WORK REQUEST: Reproduce word for word the lines between those holding "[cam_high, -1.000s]" and "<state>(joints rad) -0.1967", inclusive, and nothing else from the data below.

[Stored data entries]
Content starts

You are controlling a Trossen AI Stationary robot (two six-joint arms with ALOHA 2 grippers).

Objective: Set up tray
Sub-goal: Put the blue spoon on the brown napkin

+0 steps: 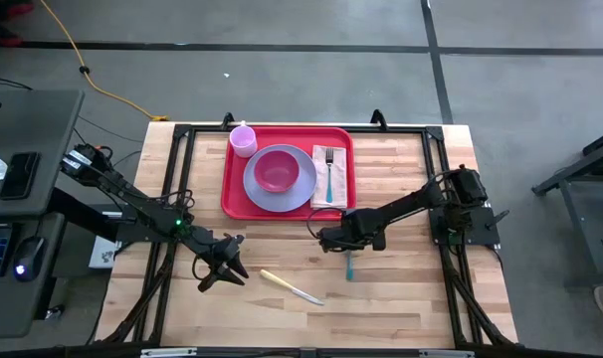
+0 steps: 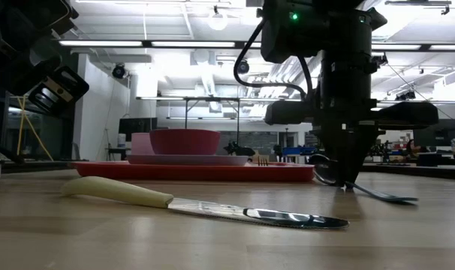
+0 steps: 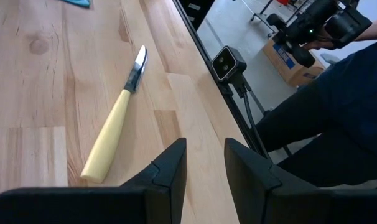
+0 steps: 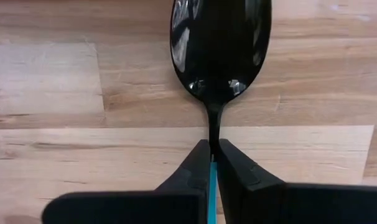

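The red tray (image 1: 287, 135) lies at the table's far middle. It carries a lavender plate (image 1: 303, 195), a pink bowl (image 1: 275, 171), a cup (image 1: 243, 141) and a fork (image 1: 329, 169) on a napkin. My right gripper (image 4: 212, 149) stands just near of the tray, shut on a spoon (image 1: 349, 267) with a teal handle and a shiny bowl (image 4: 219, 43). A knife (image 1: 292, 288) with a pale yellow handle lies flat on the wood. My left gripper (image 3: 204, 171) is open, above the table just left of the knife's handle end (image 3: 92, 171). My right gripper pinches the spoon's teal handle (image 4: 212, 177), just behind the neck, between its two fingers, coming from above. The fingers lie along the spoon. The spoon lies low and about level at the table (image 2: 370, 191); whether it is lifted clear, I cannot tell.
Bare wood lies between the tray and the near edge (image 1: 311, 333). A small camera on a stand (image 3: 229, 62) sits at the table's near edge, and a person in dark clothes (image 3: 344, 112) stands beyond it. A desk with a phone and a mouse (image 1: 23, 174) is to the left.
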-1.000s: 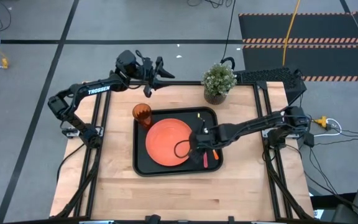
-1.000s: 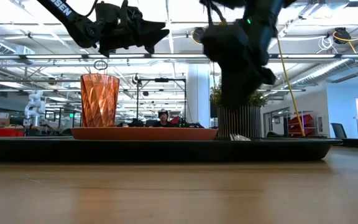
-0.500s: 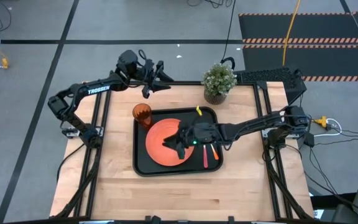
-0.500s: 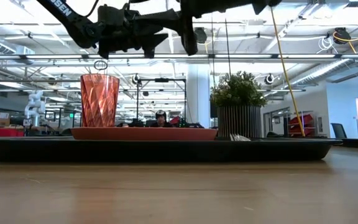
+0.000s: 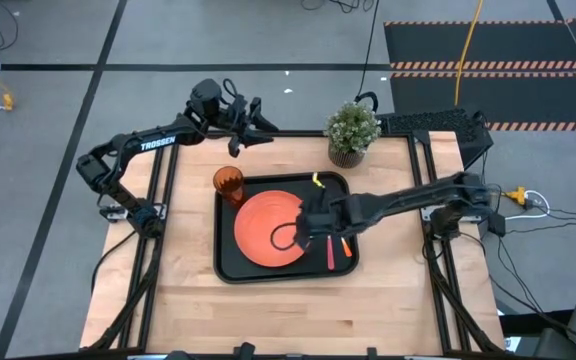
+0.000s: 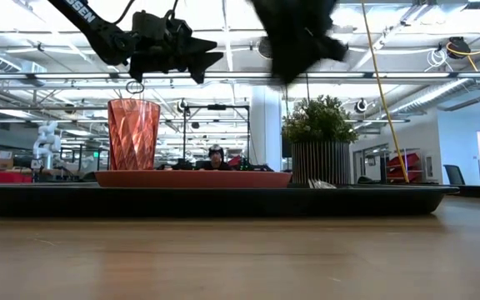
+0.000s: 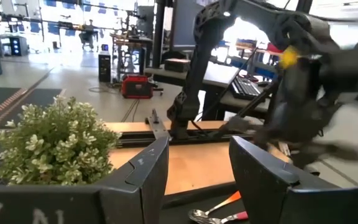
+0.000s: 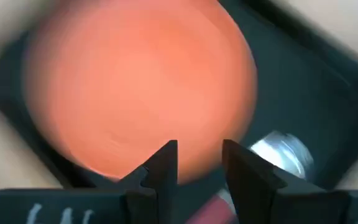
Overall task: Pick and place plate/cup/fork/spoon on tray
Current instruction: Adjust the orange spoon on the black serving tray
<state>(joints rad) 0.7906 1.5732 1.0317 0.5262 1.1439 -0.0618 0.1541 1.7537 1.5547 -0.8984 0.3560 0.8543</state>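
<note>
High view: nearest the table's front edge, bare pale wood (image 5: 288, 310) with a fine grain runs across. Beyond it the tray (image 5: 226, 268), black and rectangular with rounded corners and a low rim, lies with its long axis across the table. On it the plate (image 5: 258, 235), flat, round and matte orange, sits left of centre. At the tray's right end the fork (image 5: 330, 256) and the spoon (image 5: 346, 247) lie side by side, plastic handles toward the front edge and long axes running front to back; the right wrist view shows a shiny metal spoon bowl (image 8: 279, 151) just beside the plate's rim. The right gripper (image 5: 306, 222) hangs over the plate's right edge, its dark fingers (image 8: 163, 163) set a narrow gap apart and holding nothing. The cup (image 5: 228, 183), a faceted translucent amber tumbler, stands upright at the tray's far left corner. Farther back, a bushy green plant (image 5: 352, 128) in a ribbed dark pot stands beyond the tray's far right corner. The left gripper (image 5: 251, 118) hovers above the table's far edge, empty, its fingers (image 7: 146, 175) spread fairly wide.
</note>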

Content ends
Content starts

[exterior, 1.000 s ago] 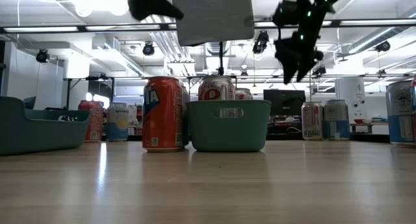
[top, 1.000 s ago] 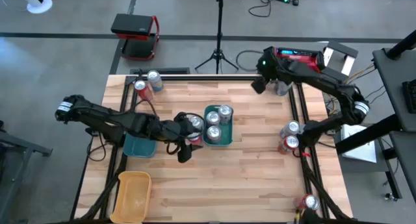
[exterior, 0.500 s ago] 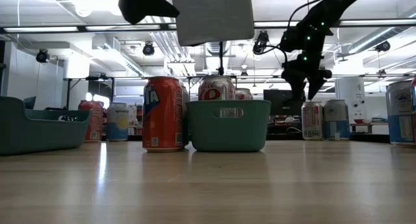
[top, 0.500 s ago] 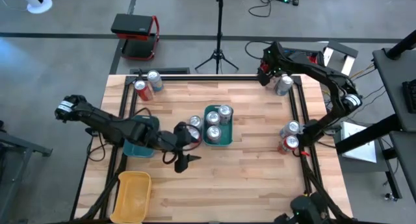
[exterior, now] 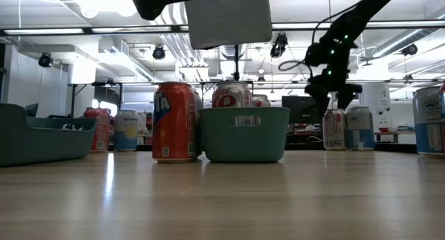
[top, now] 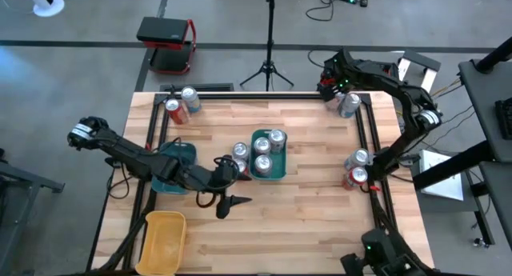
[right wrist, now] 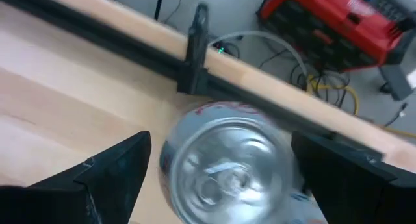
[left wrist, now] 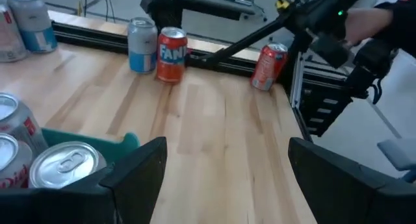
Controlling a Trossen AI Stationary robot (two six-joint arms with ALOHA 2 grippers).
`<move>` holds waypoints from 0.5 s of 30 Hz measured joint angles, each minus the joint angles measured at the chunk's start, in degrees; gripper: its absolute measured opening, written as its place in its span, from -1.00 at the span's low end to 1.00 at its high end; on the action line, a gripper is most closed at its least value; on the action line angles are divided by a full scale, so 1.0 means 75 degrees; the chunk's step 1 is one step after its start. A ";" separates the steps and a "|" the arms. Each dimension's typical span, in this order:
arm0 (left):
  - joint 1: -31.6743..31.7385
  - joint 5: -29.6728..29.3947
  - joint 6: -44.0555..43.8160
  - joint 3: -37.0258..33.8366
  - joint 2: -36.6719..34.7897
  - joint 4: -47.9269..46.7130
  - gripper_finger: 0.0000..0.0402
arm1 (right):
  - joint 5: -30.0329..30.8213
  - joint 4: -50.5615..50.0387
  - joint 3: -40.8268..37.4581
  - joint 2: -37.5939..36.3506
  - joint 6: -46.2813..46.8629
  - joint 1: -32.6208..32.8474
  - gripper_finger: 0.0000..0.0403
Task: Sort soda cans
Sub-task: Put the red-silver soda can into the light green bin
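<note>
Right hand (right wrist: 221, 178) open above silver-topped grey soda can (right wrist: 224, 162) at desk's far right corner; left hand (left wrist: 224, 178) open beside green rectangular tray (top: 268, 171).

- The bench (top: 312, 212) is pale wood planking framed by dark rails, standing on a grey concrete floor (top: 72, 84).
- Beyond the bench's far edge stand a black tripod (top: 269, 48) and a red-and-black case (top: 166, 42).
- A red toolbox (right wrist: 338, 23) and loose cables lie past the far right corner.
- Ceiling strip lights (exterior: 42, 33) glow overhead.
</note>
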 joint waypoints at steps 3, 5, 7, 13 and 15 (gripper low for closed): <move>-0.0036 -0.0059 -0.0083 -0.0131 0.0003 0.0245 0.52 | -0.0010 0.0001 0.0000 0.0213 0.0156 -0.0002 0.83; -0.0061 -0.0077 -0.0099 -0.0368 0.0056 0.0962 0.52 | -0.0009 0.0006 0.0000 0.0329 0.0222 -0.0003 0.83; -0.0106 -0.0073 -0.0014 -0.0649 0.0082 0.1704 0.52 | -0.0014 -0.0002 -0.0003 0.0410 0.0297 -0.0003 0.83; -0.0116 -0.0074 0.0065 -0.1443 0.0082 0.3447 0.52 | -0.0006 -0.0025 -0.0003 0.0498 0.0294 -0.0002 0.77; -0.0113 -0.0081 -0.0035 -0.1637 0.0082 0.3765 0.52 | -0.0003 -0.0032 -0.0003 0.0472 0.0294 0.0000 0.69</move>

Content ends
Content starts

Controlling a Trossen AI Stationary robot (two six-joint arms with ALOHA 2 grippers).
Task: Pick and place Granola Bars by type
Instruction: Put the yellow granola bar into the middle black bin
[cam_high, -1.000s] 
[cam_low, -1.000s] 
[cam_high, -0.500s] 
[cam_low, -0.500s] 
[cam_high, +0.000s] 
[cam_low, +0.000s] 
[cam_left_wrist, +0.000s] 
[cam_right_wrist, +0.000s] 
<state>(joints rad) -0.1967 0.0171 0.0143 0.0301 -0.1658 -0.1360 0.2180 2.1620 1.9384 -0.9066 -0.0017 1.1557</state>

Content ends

RESPONSE TO THE EXERCISE:
[cam_high, -1.000s] 
[cam_low, -1.000s] 
[cam_high, -0.500s] 
[cam_low, -0.500s] 
[cam_high, +0.000s] 
[cam_low, +0.000s] 
[cam_left_wrist, +0.000s] 
[cam_right_wrist, +0.000s] 
<state>(joints rad) -0.1967 0.0171 0.0143 0.0301 -0.1658 -0.1360 0.2180 2.1620 1.9384 -0.9066 -0.0017 1.1557</state>

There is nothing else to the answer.